■ **Problem to solve**
Reproduce the data below line by line, from its first line to the line with "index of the", both included, and nothing past that point.

■ **Supplied material**
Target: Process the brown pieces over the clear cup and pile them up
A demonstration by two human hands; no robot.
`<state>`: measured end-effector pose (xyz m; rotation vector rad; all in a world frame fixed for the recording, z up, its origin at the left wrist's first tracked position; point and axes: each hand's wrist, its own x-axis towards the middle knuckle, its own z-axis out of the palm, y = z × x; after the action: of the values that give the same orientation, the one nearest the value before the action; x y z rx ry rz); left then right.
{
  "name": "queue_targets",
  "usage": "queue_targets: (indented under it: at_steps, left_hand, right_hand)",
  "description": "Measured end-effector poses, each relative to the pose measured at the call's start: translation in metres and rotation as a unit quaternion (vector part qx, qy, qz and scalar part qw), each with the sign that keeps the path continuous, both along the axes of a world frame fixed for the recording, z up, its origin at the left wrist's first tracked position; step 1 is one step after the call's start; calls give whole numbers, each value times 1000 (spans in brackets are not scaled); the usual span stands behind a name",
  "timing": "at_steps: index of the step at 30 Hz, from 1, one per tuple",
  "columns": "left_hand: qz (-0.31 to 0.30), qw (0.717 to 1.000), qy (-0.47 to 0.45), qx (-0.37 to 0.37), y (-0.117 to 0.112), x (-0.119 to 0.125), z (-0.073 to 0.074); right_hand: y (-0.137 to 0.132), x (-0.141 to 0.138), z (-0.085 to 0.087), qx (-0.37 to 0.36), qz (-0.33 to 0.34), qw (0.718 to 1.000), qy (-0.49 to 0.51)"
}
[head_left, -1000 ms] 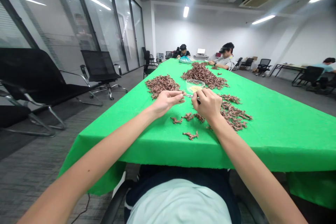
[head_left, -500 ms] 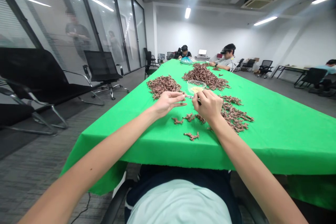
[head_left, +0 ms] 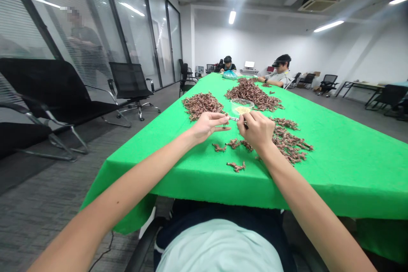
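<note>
My left hand [head_left: 205, 127] pinches a small brown animal-like figure [head_left: 225, 125] between thumb and fingertips; most of the figure is hidden. My right hand [head_left: 258, 129] is wrapped round a slim tool [head_left: 233, 118] with a metal tip and dark handle. That tip points left and reaches my left fingertips; its exact kind is too small to tell. Below my hands, a few loose brown figures [head_left: 236, 166] lie on the green cloth. Just behind my right hand stands a clear round bowl [head_left: 234, 105] with pale small bits [head_left: 242, 109] in it.
Heaps of brown figures lie at left [head_left: 202, 106], farther back [head_left: 251, 93] and at right [head_left: 290, 146] on the green-covered table [head_left: 344, 157]. A blue bag [head_left: 228, 75] is at the far end. Two people sit around the table, and black chairs [head_left: 129, 80] line the left.
The whole view has shifted slightly, so everything appears a little farther right. Both hands keep the same hold on the figure and the tool.
</note>
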<state>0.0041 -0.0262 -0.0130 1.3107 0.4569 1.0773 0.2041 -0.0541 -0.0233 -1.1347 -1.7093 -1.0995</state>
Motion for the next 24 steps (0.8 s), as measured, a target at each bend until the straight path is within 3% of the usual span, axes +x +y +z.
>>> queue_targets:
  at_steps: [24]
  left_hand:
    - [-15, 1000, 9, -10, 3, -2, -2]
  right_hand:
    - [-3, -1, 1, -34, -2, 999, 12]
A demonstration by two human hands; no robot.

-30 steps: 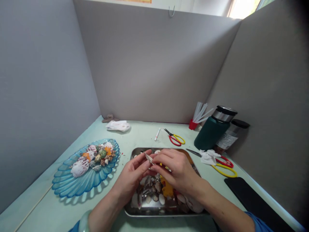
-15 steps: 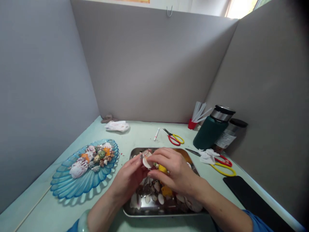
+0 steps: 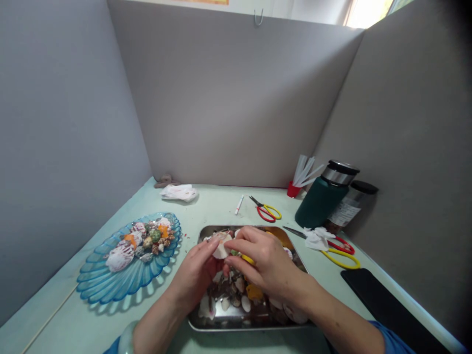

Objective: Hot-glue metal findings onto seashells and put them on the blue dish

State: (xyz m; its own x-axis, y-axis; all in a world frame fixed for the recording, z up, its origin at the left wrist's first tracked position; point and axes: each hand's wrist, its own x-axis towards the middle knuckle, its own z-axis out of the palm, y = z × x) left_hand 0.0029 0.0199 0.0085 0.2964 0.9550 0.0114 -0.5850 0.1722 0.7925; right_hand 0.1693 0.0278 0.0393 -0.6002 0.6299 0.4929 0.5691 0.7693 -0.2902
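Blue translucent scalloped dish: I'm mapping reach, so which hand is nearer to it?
Left. The left hand is to the right of the blue translucent scalloped dish, apart from it; the right hand is farther right, over the rectangular silver metal tray.

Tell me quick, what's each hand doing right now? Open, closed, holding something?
Left hand: closed, holding a pale shell.
Right hand: fingers bent at the same shell's edge; can't tell if it's gripping too.

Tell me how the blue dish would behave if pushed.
The blue dish looks stiff, with a moulded, fluted shape. Wide and low, it would probably slide rather than tip. The shells heaped on it might shift.
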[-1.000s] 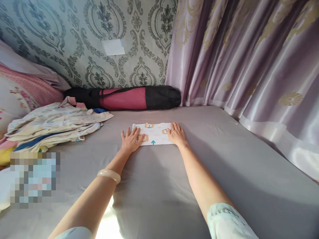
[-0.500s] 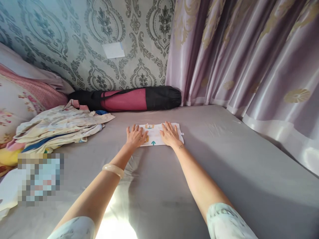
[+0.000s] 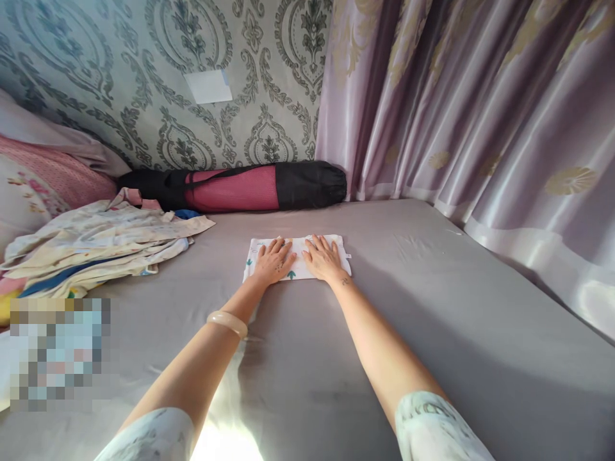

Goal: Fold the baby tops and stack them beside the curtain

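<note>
A white printed cloth (image 3: pixel 298 265), folded into a flat rectangle with a small tag on its right edge, lies on the grey bed sheet (image 3: pixel 327 358). My left hand (image 3: pixel 275 261) rests palm down on its middle-left part, fingers spread. On the right part of the cloth, my right hand (image 3: pixel 323 257) also lies flat with its fingers apart. Both hands press on the cloth without gripping it. Green leaf prints show between and beside the hands; the rest of the print is partly covered by them.
To the left lies a pile of light-coloured clothes (image 3: pixel 106 237). A black and pink rolled bag (image 3: pixel 235 189) lies along the patterned wall (image 3: pixel 259 77). Purple curtains (image 3: pixel 432 115) hang along the right side. A blurred-out item (image 3: pixel 67 352) sits at the lower left.
My left hand has slid right, from the cloth's left end toward its middle, uncovering that end. My right hand stays on the right part. The view has shifted slightly.
</note>
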Tool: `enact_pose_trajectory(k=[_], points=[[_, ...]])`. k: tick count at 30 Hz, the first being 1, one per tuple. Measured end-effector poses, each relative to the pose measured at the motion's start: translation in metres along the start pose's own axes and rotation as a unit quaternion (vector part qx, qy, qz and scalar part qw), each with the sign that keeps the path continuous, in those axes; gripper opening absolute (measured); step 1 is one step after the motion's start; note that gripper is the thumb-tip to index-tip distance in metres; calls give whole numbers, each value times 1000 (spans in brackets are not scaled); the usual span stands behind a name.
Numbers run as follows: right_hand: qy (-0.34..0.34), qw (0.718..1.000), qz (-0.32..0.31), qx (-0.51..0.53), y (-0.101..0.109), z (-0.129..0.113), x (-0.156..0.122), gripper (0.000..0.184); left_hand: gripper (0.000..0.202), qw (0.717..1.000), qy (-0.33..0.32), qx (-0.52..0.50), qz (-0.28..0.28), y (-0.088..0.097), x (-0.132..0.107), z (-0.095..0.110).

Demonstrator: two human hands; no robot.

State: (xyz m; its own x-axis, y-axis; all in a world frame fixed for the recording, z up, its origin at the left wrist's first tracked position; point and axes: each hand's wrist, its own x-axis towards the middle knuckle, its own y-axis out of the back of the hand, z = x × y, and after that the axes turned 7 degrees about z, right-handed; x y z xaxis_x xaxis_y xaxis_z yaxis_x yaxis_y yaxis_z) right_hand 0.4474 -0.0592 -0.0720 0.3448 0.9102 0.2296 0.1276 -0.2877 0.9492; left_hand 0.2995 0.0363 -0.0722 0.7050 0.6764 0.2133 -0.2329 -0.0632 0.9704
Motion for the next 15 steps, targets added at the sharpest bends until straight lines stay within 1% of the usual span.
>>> enact_pose_trajectory(k=[5,10,15], points=[[-14,1000,-2,22,3,11,6,51,56,1000,10,-18,-1,0,7,-13],[-61,998,-3,33,8,29,12,50,55,999,38,0,-14,-1,17,-36],[-91,995,7,45,10,44,15,46,50,996,62,38,-46,6,36,-58]])
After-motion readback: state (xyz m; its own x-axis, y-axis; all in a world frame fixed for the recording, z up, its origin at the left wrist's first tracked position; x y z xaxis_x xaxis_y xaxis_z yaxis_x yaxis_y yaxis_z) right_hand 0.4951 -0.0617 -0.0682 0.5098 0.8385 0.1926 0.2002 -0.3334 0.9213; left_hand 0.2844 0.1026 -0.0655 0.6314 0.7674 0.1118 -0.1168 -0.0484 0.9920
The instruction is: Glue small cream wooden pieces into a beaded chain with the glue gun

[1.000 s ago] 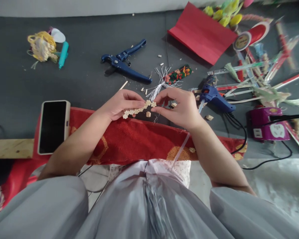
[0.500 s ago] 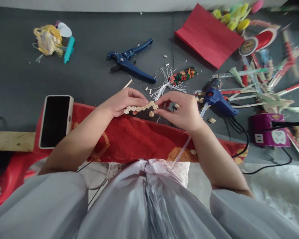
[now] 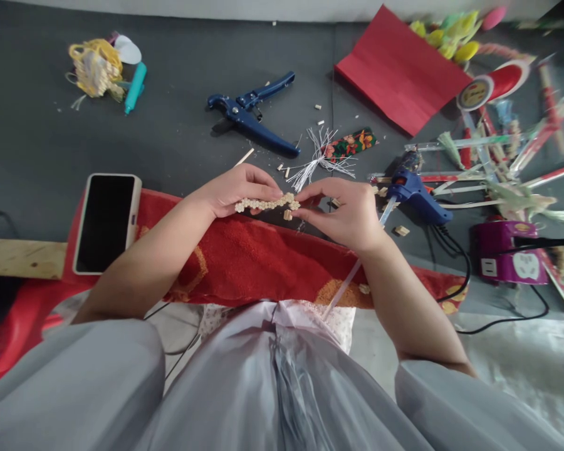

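Observation:
Between my two hands is a narrow, bumpy strip of small cream-coloured pieces (image 3: 264,203), joined in a slightly wavy row. My left hand (image 3: 237,193) pinches it from above near its middle. Thumb and forefinger of my right hand (image 3: 341,207) close on its right end. A small loose pale block (image 3: 288,215) sits just below that end, near my right fingertips. Beyond my hands lies a bundle of white thin strands (image 3: 317,160), beside a green flowered strip (image 3: 352,145). A blue glue gun (image 3: 416,195) rests right of my right hand.
A blue pipe cutter (image 3: 254,116) lies farther back on the grey table, left of a red sheet (image 3: 399,72). A phone (image 3: 107,224) is at left on red cloth (image 3: 258,263). Right stand a purple power socket (image 3: 507,254), cords, a red ribbon spool (image 3: 496,84) and packaged strips.
The whole view has shifted slightly, so table things appear a little farther right. Both hands keep their pinch on the cream strip, with hardly any movement.

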### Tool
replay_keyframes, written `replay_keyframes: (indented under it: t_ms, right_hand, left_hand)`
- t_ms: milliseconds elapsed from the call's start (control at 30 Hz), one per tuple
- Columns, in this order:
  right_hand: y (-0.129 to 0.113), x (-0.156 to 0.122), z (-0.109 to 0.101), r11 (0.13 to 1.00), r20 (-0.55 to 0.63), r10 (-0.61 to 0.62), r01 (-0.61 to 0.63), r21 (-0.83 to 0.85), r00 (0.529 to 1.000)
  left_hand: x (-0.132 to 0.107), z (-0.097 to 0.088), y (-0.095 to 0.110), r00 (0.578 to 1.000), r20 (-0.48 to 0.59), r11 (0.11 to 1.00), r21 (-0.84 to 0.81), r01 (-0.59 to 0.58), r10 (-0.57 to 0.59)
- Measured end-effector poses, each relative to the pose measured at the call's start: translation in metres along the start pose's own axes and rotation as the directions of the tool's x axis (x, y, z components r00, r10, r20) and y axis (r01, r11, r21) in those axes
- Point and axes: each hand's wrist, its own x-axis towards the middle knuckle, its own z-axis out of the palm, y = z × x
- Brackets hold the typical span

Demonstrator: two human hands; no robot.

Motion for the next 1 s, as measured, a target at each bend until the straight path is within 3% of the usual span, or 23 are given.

■ **Answer for the task**
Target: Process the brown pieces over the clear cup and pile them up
A demonstration by two human hands; no robot.
`<state>`: measured end-effector pose (xyz m; rotation vector rad; all in a world frame fixed for the recording, z up, its origin at the left wrist's first tracked position; point and axes: each hand's wrist, its own x-axis towards the middle knuckle, its own z-axis out of the palm, y = z × x; after the action: of the values that give the same orientation, the one nearest the value before the action; x y z rx ry rz); left then right.
{
  "name": "queue_targets",
  "usage": "queue_targets: (indented under it: at_steps, left_hand, right_hand)",
  "description": "Measured end-effector poses, each relative to the pose measured at the call's start: translation in metres and rotation as a unit quaternion (vector part qx, qy, qz and scalar part qw), each with the sign that keeps the path continuous, both along the axes of a world frame fixed for the recording, z up, its origin at the left wrist's first tracked position; step 1 is one step after the call's start; calls give whole numbers, each value times 1000 (spans in brackets are not scaled); the usual span stands behind a name",
  "timing": "at_steps: index of the step at 30 Hz, from 1, one per tuple",

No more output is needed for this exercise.